**Assignment:** Looking at the listing, state how many of its lines contain the string "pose". Write only the number.

Raw data below:

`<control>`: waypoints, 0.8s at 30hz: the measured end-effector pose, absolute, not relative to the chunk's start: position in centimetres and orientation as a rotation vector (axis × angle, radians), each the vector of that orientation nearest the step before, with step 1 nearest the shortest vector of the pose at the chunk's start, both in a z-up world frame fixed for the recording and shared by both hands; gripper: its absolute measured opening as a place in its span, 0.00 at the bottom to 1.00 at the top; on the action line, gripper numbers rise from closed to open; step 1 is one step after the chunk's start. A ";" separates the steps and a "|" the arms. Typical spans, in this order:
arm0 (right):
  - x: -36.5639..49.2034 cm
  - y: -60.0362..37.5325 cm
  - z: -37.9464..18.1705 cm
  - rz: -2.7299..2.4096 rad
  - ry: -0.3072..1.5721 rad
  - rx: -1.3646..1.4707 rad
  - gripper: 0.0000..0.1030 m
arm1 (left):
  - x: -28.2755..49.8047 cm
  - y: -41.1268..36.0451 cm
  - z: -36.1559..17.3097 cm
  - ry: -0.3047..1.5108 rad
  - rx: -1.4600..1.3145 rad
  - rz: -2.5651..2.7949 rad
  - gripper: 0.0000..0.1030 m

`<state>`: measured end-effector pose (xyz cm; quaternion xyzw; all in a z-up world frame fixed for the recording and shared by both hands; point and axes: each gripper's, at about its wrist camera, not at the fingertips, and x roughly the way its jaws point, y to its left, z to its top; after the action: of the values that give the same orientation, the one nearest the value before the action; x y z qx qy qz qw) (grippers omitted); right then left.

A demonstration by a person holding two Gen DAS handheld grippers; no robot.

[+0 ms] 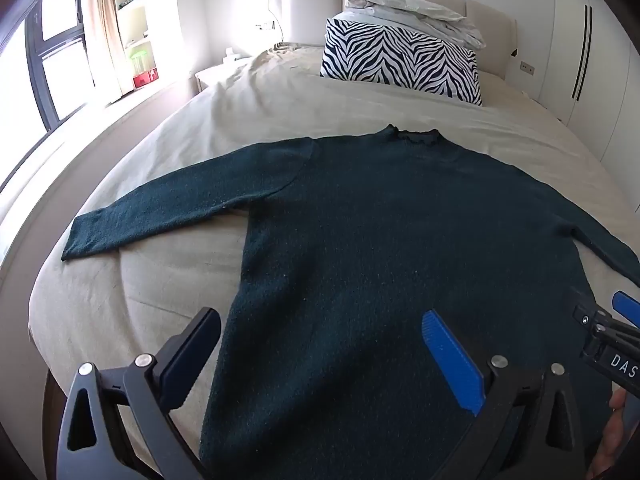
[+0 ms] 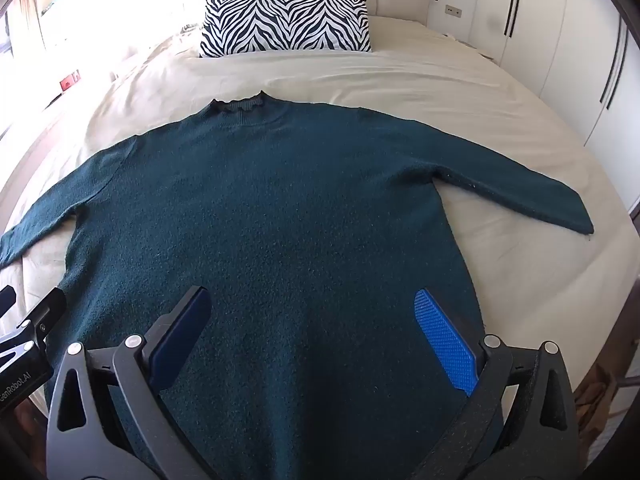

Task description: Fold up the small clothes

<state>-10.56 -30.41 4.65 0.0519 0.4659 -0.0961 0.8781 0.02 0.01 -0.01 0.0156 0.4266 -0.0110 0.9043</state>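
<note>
No fold shows yet: one dark green sweater (image 2: 280, 208) lies flat and face-up on the bed (image 2: 460, 92), collar toward the far end near the zebra-striped pillow (image 2: 286, 24), hem at the near edge, both sleeves stretched out to the sides. By my reading the laying-out is done, while the sleeve folds and the body folds are all left.

Both tools hang over the near part of the sweater with nothing between their fingers. The left tool (image 1: 320, 360) is spread wide above the sweater's left side seam, one finger over bare sheet. The right tool (image 2: 316, 344) is spread just as wide over the right half of the body.

Only the left view shows the left sleeve (image 1: 160, 216) whole to its cuff, plus the window (image 1: 52, 60) and curtain (image 1: 106, 28). Only the right view shows the right sleeve (image 2: 520, 192) to its cuff. Each view catches the other tool at its edge.
</note>
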 end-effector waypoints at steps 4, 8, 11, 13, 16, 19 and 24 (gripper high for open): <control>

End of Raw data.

**Written response:** 2